More specifically, paleontologists are currently studying a 26.5 inch coprolite- the largest recorded fossilized dung- of a Tyrannosaurus rex (T.Rex) to uncover what kind of organisms they preyed upon. The reason paleontologists are so keen on examining coprolites compared to other fossils is because dung structures provide an in-depth look into their diet. Karen Chin, a paleo-ecologist and professor at the University of Colorado describes the coprolite search to be fascinating, “…they’re basically like receipts of transactions of carbon resources that are traveling through an ecosystem” (Scott et.al, 2023). Dr. Chin’s analogy breaks down the concept of coprolites and gently nudges at the importance of the molecular structure within coprolites, which allows researchers like Dr. Chin to identify likely organisms part of the food web.

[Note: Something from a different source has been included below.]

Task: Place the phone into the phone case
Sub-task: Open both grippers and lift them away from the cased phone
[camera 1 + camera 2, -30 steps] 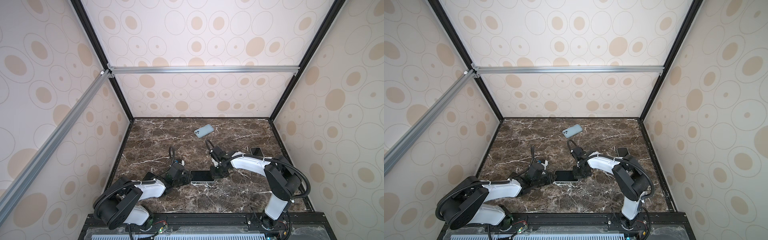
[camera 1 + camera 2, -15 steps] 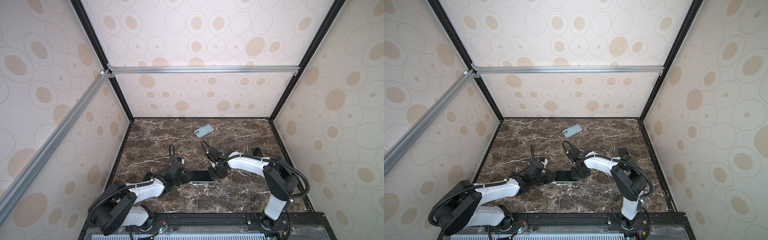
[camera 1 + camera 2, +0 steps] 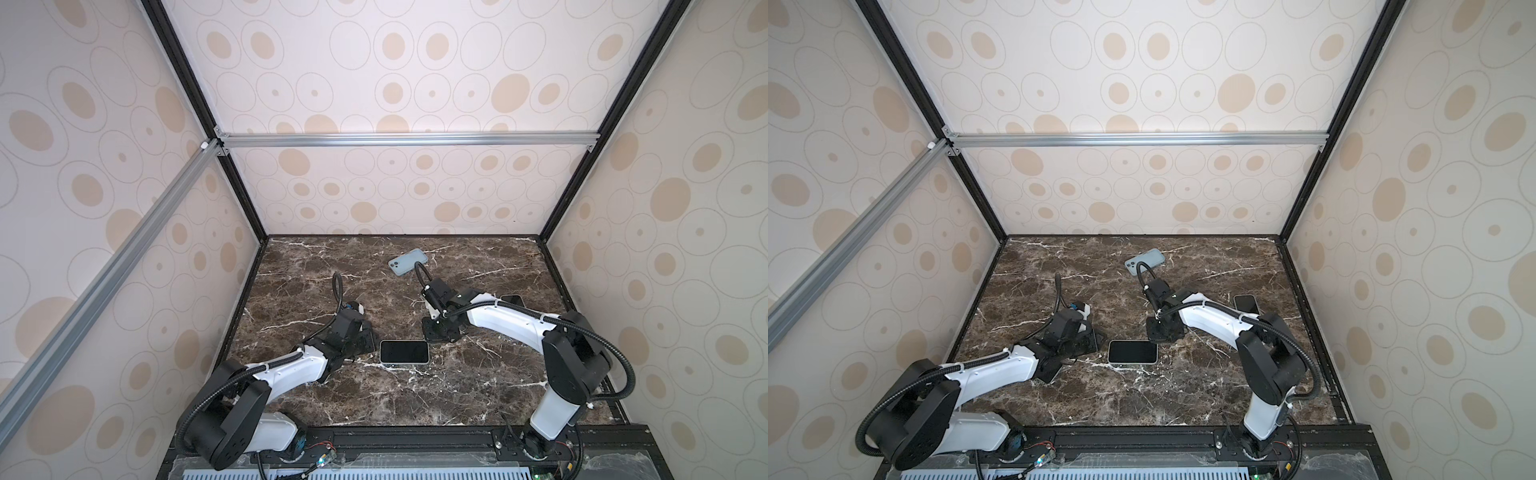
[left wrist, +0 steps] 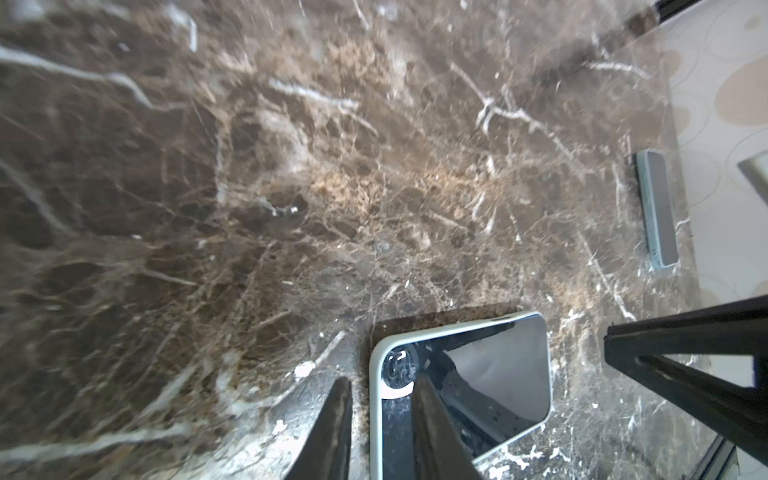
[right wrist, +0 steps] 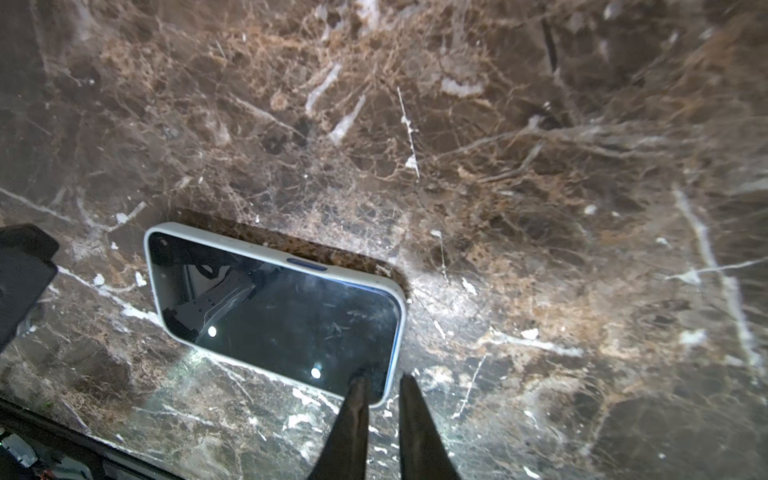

Firstly, what does a coprolite consist of? In terms of their chemical composition, coprolites are mainly composed of calcium phosphate, a compound that allows the structure to be preserved (as they have been for millions of years). Externally, coprolites do not have a universal look- some are coiled or cylindrical while others have defined features that create an unwieldy look. Color wise, coprolites look…well one doesn’t need a description for that. As paleontologists continue studying the internal components of coprolites, a major breakthrough emerges. While analyzing coprolites of carnivorous dinosaurs, like the T.Rex and Spinosaurous, they discover intact bone fragments. This suggests that carnivorous dinosaurs ingested bones and that their digestive systems adapted to this lifestyle, as seen in the coprolites. Furthermore, coprolites are aiding scientific advancements in understanding the types of living organisms that lived during the Triassic to Cretaceous periods. Bone remnants have the potential to revolutionize how we comprehend dinosaur digestion in relation to their ecosystem.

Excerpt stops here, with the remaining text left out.